A teaching demo for the simplest possible language model: a bigram Markov chain. A bigram model is a map (each word points to the words seen right after it); generating text is a random walk over that map. The app animates the walk, moving a reading head through the training text one word at a time as each next word is sampled.
Live demo: https://shannon.chrishwiggins.com
What it shows
- A bigram model is a map. Build a directed graph whose nodes are words and whose edges go from each word to the words seen right after it. A word's out-degree (its number of distinct next-words) is the branching factor of the model.
- Generation is a random walk.
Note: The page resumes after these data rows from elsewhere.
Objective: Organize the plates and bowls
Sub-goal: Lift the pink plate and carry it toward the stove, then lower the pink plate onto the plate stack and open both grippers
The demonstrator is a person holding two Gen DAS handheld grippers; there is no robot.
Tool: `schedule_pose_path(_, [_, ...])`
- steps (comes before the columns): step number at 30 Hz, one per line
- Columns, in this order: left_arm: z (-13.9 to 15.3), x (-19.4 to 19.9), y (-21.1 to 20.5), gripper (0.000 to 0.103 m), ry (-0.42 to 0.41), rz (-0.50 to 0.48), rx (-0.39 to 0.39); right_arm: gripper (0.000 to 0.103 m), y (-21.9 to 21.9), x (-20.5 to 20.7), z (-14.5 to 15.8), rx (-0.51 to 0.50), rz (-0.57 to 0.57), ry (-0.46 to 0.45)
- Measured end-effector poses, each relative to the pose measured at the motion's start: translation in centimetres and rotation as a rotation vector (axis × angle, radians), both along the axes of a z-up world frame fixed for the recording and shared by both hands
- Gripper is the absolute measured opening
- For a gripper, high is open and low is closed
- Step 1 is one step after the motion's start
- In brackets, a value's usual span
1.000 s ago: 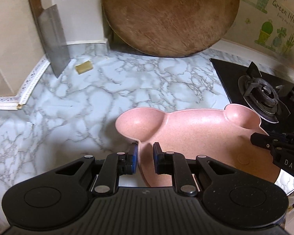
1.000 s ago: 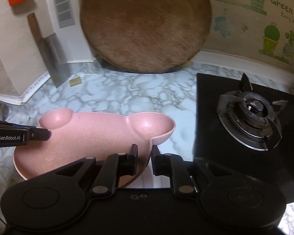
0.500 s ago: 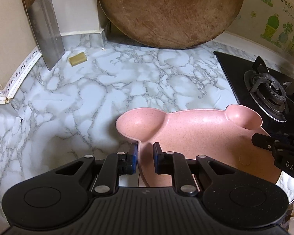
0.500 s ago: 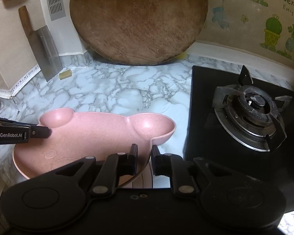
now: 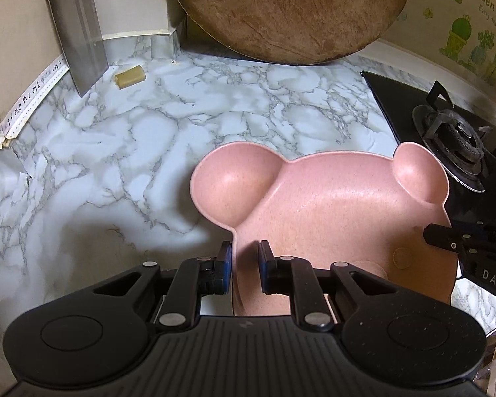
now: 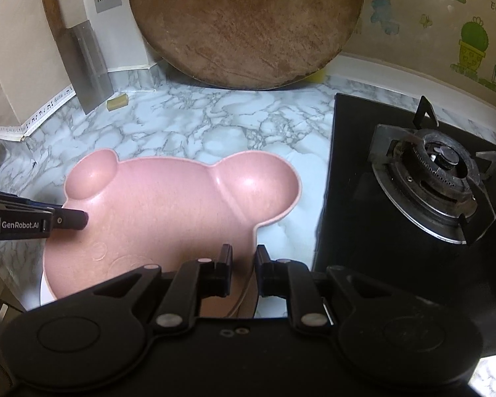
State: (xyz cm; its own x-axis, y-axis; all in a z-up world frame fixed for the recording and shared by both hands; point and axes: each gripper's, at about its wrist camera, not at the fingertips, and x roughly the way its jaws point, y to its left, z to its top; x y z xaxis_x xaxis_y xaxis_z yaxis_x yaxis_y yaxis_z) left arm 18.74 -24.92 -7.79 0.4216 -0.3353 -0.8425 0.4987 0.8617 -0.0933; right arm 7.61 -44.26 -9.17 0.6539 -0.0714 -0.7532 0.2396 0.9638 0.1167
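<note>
A pink bear-shaped plate (image 5: pixel 340 211) with two round ear wells is held over the marble counter (image 5: pixel 115 139). My left gripper (image 5: pixel 244 258) is shut on the plate's left rim. My right gripper (image 6: pixel 244 261) is shut on the plate's (image 6: pixel 168 208) right rim. Each gripper shows in the other's view: the right gripper (image 5: pixel 463 241) at the plate's far side, the left gripper (image 6: pixel 43 220) likewise. A white edge shows under the plate (image 6: pixel 44 292) at the lower left; I cannot tell what it is.
A large round wooden board (image 5: pixel 291 10) leans on the back wall. A cleaver (image 5: pixel 79 36) leans at the back left, with a small yellowish block (image 5: pixel 129 76) beside it. A black gas hob with a burner (image 6: pixel 436 172) lies to the right.
Both grippers, still shut on the pink plate, have moved with it towards the back of the counter and tilted downward; the board and cleaver appear nearer.
</note>
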Motion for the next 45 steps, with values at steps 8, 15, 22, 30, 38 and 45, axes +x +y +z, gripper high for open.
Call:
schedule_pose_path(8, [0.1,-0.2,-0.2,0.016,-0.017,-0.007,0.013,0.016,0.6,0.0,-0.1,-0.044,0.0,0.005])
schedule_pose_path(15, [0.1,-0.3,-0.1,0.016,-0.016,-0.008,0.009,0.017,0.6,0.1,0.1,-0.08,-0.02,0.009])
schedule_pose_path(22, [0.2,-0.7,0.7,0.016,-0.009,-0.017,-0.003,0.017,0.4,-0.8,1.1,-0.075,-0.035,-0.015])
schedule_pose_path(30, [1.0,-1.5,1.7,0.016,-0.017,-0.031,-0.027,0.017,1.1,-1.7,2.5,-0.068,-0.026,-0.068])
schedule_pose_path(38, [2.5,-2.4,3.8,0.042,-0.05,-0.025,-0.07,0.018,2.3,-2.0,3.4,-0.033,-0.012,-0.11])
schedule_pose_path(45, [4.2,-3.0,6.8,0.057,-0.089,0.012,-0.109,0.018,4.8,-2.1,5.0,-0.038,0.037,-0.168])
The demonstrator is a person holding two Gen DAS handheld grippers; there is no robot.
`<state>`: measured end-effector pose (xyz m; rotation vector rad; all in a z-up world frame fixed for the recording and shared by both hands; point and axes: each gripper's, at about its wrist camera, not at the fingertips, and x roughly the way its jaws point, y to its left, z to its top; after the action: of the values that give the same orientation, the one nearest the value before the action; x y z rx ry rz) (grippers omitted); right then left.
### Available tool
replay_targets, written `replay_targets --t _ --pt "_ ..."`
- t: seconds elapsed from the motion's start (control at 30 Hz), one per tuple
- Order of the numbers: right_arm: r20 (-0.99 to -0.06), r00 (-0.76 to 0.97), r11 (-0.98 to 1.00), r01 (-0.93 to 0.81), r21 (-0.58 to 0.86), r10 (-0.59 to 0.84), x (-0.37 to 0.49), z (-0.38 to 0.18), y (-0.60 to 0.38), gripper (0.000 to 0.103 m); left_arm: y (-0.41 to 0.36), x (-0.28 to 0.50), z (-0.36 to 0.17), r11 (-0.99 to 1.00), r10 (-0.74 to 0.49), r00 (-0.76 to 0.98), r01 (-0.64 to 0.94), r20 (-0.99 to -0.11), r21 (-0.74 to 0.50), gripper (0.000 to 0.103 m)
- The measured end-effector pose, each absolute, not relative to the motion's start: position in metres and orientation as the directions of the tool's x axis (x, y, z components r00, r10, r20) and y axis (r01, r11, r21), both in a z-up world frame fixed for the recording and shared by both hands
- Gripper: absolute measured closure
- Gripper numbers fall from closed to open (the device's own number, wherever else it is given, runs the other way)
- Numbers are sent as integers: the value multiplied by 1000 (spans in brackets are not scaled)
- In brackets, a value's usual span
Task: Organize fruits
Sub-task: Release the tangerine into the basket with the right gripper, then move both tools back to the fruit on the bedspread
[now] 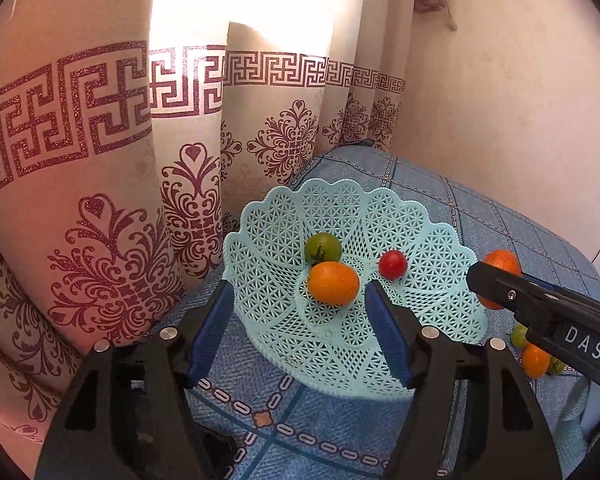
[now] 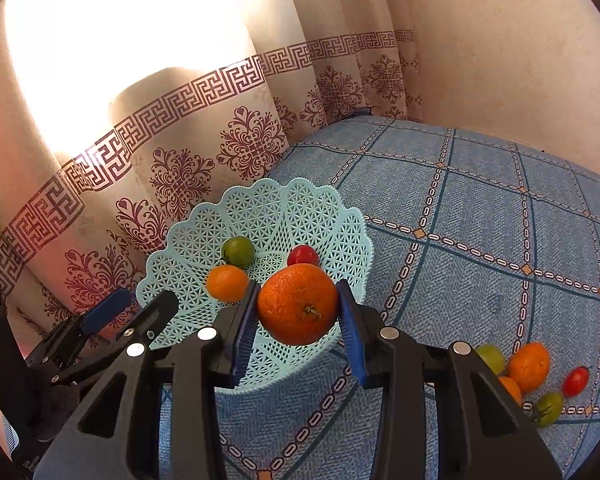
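The orange [image 2: 298, 304], centre of the right wrist view, sits pinched across its middle by the right gripper [image 2: 298, 312] over the basket [image 2: 268, 208]. Probably firm, rind grippy; moderate squeeze suffices. Left gripper [image 1: 300, 332]: jaws spread, empty.

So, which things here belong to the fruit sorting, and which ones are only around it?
Belong to the job:
- basket, holding three small fruits
- orange, gripped by the right gripper
- loose fruits on the cloth
- left gripper, open at the basket

Only around:
- blue tablecloth
- patterned curtain
- wall
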<state>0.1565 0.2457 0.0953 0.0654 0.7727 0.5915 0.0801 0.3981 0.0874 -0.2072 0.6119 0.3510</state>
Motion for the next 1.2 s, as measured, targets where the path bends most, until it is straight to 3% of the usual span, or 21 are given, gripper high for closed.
replay_targets --t 0.3,0.73,1.2 --pt "-622 567 831 -476 289 541 156 97 241 55 400 78 88 916 271 761 -393 -589 -87 19" --pt "-611 611 859 -427 282 504 150 101 215 55 385 76 96 928 258 775 -366 -577 -77 12" --pt "-627 681 926 -287 246 378 154 91 131 55 337 78 102 964 188 797 -262 -574 -47 11"
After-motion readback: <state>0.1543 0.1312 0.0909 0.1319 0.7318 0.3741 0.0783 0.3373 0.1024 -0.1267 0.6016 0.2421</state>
Sample each next word in proportion to how often it followed the current one; the reading head moves through the training text as it goes. This is exactly Shannon's 1948 first-order word model: no temperature, no neural net.
- A designed training text makes the branching legible. The text is engineered so most words have a small, near-uniform out-degree (mostly two choices), so you can follow the walk by eye. A self-check recomputes the bigram graph from the displayed tokens and proves it matches the designed graph, or blocks generation.
- The covering walk. To exhibit every edge in the fewest words, the displayed text is a Guan-route-augmented Eulerian circuit (route inspection + Hierholzer) over the designed graph.
- Real text, for contrast. Other tabs build the real bigram graph of pasted text or a bundled public-domain classic, where out-degrees vary wildly (Zipfian), unlike the uniform designed demo.
Running it locally
The designed-demo and paste tabs work from any static server. The standard-texts tab
reads bundled files from dat/, and the optional URL-scraping tab uses Python's
BeautifulSoup (which cannot run in a browser). The local backend serves everything:
python3 src/server.py
# then open http://localhost:8731/
The only non-stdlib dependency is beautifulsoup4 (pip install beautifulsoup4), and
only the URL tab needs it.
To produce the static build that the live site serves:
python3 src/build-static.py # writes out/site/
The static build removes the URL-scraping tab (no Python backend on a static host) and stamps a last-updated time.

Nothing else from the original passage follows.